Do Panamá, o papa Francisco manifestou solidariedade às vítimas. "Quero exprimir a minha dor pela tragédia que atingiu o Estado de Minas Gerais no Brasil", disse. "Recomendo à misericórdia de Deus todas as vítimas e ao mesmo tempo rezo pelos feridos e exprimo meu afeto e proximidade espiritual às suas famílias.
Para garantir o financiamento de ações emergenciais na área, a Justiça determinou o bloqueio de mais R$ 5 bilhões da Vale, proprietária da barragem. Somando-se as duas decisões judiciais anteriores, o total bloqueado chega a R$ 11 bilhões.
Neste domingo, os moradores de Brumadinho viveram quase dez horas de angústia após ouvirem, por volta das 5h30, o som da sirene de alerta.
O alarme tocou porque a barragem 6, próxima da que se rompeu na sexta (25), passou a apresentar risco iminente de rompimento. Trata-se de um repositório de água, com volume de 1 milhão de metros cúbicos, que poderia causar um alagamento que atingiria até 24 mil pessoas, segundo os bombeiros, considerando desabastecimento de água e energia.
A drenagem de água estava sendo feita para evitar um rompimento iminente.
De acordo com a Defesa Civil, a inundação seria ainda pior do que a de lama, porque a água desceria com mais velocidade e atingiria mais áreas. Com a avaliação de que a barragem está estável, as pessoas puderam retornar às suas casas por volta das 15h --até 3.000 seriam evacuadas em Brumadinho.
Na cidade, a circulação estava restrita, com a Polícia Militar controlando a passagem por regiões de risco. Os acessos à entrada do município também foram bloqueados, pois a avaliação das forças de segurança era de que a presença de mais pessoas traria mais tumulto. Todos os bloqueios foram retirados após a situação voltar ao normal.

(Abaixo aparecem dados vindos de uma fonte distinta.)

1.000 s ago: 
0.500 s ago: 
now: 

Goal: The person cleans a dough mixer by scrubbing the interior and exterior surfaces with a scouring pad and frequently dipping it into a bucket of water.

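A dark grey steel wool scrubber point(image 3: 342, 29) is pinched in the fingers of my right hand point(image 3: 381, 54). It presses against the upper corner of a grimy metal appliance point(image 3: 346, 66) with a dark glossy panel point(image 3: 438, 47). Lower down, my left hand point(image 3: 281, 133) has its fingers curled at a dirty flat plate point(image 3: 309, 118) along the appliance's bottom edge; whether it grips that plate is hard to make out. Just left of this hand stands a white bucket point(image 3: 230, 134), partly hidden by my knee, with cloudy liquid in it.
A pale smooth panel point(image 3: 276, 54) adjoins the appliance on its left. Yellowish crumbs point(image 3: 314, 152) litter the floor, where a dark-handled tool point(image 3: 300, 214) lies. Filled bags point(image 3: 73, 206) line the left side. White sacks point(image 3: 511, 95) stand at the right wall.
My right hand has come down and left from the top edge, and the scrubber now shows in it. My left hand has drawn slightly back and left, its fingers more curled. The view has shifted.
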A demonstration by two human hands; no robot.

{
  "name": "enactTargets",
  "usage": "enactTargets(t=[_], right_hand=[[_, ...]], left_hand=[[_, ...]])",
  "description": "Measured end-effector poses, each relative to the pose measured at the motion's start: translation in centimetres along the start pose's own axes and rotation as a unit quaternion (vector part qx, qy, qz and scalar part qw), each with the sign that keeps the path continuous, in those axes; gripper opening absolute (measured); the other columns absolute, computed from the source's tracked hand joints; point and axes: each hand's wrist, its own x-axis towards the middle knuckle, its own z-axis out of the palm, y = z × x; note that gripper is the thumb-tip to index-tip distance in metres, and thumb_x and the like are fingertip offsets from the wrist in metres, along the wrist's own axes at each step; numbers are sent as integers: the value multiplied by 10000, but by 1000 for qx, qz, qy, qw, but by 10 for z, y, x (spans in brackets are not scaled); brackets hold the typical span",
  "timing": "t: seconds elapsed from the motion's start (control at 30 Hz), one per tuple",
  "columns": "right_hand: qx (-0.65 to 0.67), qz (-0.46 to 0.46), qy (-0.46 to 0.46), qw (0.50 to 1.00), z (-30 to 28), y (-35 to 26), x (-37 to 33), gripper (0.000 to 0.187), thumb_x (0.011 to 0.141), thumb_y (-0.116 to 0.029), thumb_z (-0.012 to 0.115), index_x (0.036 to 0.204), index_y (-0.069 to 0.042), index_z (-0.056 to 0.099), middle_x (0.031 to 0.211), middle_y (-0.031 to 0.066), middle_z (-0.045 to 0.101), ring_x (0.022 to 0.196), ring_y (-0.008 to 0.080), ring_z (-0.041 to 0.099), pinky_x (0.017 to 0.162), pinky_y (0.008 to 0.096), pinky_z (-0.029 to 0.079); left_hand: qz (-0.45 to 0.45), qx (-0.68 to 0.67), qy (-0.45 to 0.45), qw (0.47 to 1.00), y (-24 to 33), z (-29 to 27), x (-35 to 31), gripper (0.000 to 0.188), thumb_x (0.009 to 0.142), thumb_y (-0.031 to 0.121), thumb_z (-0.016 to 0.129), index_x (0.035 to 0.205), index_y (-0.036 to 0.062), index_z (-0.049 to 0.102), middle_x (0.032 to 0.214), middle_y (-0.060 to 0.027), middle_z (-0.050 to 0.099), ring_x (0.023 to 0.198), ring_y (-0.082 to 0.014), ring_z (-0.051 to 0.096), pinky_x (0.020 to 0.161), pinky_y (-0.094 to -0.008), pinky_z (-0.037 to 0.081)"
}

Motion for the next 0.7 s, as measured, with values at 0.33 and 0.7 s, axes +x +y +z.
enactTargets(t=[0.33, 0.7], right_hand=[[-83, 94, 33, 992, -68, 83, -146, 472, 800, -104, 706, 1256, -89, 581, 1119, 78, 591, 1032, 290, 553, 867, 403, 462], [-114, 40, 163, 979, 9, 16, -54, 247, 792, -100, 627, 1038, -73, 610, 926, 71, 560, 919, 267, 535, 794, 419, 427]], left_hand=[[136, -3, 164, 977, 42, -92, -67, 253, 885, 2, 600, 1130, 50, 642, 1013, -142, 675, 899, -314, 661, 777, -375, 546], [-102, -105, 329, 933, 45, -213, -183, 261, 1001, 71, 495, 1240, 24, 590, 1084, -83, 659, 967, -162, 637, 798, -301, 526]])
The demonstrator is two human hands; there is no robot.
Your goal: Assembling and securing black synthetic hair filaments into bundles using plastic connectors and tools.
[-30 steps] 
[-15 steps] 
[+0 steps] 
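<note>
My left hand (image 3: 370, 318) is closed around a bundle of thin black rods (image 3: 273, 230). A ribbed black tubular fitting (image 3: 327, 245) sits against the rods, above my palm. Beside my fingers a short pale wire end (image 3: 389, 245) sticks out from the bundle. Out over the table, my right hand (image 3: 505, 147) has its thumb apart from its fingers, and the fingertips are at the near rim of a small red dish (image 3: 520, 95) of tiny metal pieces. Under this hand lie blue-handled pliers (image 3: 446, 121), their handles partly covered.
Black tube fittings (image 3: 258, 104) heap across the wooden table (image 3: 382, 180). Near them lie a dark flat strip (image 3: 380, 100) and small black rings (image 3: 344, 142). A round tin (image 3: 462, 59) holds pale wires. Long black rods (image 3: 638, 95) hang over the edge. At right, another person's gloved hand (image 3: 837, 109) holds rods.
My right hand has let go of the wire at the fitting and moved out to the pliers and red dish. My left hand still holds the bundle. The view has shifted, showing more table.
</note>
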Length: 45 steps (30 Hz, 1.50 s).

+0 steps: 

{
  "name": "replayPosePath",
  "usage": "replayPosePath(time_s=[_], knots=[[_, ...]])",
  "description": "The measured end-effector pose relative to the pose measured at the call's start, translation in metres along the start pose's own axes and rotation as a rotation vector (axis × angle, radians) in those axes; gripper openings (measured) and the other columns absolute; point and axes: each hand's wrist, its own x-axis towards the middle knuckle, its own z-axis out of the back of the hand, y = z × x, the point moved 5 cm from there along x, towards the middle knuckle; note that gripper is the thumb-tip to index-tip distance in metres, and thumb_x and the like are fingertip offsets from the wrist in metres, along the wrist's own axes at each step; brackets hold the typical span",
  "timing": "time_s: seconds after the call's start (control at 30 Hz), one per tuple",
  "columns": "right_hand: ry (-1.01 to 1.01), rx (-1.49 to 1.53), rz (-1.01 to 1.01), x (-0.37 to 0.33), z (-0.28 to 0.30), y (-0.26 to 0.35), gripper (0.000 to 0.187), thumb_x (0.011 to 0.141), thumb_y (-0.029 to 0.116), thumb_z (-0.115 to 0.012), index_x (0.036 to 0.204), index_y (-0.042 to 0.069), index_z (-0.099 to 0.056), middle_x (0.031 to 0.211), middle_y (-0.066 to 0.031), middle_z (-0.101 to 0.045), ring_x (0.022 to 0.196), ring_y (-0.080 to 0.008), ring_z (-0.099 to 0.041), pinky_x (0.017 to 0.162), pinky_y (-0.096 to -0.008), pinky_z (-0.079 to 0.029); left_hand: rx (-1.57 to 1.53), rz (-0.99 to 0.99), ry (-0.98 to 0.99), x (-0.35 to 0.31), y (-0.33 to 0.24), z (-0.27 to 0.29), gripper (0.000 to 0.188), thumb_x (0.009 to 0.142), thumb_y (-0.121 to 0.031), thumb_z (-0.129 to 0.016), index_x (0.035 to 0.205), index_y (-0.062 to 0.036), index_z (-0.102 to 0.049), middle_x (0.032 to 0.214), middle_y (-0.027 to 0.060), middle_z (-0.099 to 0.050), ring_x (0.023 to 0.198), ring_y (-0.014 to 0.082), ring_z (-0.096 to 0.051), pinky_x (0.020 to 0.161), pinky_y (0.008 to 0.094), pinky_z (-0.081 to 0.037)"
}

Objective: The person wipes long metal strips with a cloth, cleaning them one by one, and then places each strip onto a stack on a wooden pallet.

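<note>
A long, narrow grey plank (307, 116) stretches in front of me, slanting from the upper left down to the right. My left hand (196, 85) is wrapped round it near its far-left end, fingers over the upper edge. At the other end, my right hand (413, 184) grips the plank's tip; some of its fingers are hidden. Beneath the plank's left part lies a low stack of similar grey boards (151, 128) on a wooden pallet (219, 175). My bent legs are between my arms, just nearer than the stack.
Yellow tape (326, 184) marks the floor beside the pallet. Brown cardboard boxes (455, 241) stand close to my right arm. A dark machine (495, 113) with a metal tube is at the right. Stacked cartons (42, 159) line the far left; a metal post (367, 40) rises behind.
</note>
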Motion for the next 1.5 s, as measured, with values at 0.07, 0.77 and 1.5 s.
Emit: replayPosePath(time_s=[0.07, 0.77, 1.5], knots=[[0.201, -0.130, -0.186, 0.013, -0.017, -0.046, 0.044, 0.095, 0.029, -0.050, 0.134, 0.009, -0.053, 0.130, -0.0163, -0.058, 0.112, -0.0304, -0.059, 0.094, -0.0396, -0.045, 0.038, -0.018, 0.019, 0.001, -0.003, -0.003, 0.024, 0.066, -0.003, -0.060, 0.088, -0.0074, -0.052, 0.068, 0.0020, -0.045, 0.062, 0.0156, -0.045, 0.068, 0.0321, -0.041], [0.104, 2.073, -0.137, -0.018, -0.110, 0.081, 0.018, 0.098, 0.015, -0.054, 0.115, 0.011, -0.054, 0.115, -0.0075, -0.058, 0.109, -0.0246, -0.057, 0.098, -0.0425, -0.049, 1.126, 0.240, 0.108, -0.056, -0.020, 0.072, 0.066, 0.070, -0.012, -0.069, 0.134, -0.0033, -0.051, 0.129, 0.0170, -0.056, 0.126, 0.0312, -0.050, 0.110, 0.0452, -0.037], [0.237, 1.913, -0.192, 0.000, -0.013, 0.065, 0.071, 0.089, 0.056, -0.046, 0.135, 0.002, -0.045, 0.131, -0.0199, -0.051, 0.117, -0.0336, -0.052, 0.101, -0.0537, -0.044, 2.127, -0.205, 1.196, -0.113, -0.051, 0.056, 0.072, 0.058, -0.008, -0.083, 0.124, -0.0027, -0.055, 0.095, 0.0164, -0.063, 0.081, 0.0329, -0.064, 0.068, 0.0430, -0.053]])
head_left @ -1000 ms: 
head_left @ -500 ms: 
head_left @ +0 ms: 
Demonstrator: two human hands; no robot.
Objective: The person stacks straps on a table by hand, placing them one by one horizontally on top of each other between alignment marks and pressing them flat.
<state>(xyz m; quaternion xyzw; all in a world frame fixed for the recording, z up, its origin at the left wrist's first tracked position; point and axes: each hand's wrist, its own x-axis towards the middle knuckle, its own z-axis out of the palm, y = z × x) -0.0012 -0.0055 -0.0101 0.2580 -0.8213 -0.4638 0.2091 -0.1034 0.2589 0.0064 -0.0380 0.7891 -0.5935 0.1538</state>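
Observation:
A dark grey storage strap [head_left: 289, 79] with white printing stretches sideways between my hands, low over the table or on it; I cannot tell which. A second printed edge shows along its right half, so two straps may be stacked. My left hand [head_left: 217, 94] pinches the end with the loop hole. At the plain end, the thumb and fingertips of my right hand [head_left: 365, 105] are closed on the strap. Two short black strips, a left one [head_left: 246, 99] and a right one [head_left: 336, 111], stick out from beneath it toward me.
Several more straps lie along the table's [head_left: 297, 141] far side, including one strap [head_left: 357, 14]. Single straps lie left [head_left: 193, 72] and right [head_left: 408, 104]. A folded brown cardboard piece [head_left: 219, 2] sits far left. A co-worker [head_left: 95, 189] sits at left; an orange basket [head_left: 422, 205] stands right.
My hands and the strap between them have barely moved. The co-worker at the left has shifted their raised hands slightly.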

Segundo o geólogo Jehovah Nogueira Júnior, a situação da barragem 6 é preocupante. Após avaliar imagem que mostra uma extensa mancha de umidade na parede externa do reservatório de água, Nogueira afirma que o cenário pode evoluir para uma infiltração com aumento gradual de vazão, seguido de ruptura.
"A medida emergencial é o rebaixamento do nível d'água do reservatório, para [consequentemente] rebaixar a freática [água abaixo do solo] no interior da barragem", diz ele, que presta consultoria em barragens.
Enquanto a cidade estava fechada, grupos de dezenas de moradores subiram a pé a ponte principal sobre o Paraopeba para conferir a cor barrenta da água e ver os peixes mortos que desciam na corrente. "Tem curumba, mandi, dourado, surubim, piau, tudo descendo o rio, morto. Uma tristeza. Não é mais rio, olha só... isso é lama. Não tem como o peixe respirar", disse Mário Fernandes.
Durante a tarde deste domingo (27), parentes de vítimas se revoltaram e foram até a Faculdade Asa, onde funciona o comando das forças de segurança. Eles reclamavam de falta de informações e queriam a retomada das buscas, que estavam interrompidas.
Até agora, há desencontro de informações sobre desaparecidos, com listas paralelas da empresa, da Defesa Civil e da Polícia Civil.
Depois do protesto, as forças de segurança determinaram que cinco representantes das vítimas, escolhidos por eles, participassem de uma reunião gerencial de comando.
“Participaram da reunião e levaram os anseios. Foram traçadas medidas, principalmente de ofertar a eles informações em tempo real”, disse o tenente-coronel Flávio Godinho, coordenador-adjunto da Defesa Civil de Minas Gerais.
A ideia é levar aos parentes, no centro de apoio da Vale, informações em primeira mão, antes que sejam repassadas para outros meios, como a imprensa.